BEGIN SOURCE MATERIAL

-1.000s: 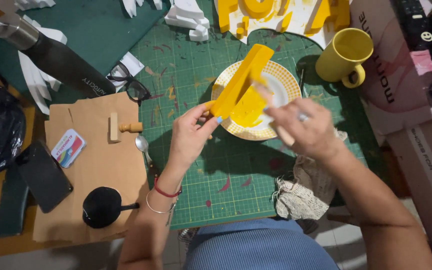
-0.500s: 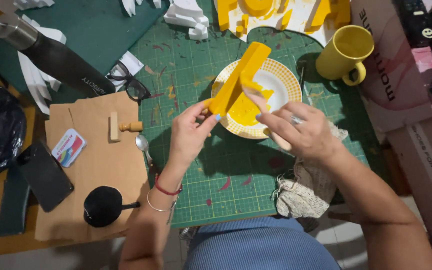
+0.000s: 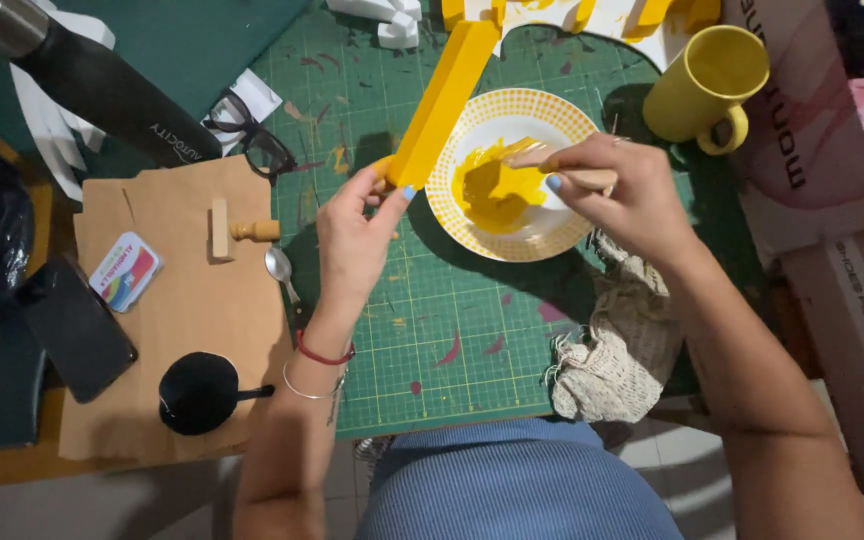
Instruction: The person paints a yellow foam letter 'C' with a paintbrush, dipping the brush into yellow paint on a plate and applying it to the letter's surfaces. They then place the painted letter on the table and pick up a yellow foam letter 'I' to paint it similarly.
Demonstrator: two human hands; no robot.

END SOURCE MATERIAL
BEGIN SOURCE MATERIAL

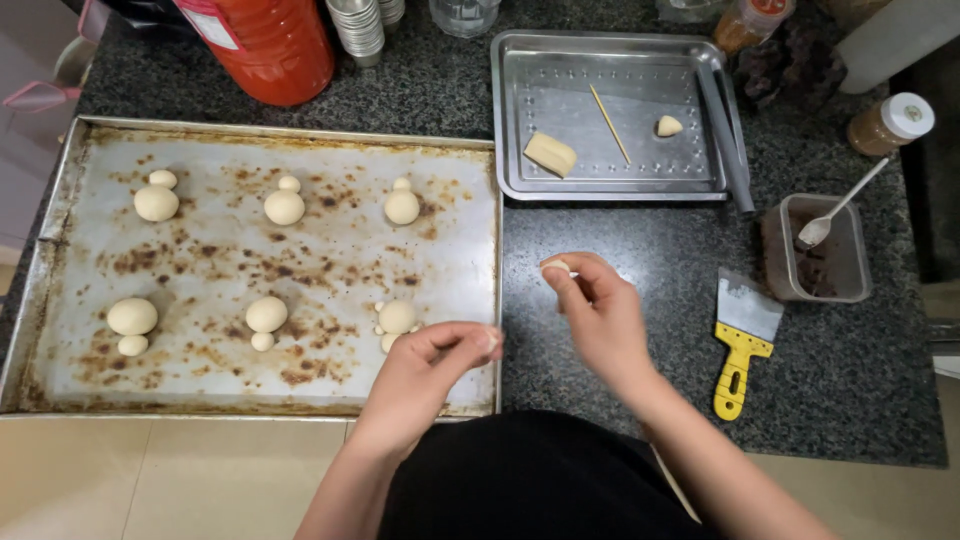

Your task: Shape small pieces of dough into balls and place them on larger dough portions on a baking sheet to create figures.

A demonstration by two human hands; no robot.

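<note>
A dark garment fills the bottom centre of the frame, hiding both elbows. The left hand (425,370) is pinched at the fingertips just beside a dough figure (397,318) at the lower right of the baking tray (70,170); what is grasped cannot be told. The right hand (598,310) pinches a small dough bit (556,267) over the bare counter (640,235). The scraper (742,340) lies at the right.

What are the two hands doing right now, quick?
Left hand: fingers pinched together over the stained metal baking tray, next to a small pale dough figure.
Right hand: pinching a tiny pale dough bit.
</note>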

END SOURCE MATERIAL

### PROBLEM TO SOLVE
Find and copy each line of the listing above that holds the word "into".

### EXERCISE RESULT
Instruction: The person paints a yellow foam letter 'C' with a paintbrush, dipping the brush into yellow paint on a plate and applying it to the letter's surfaces. They then place the painted letter on the table and pick up a yellow foam letter 'I' to paint it similarly.
Your task: Shape small pieces of dough into balls and place them on larger dough portions on a baking sheet to create figures.

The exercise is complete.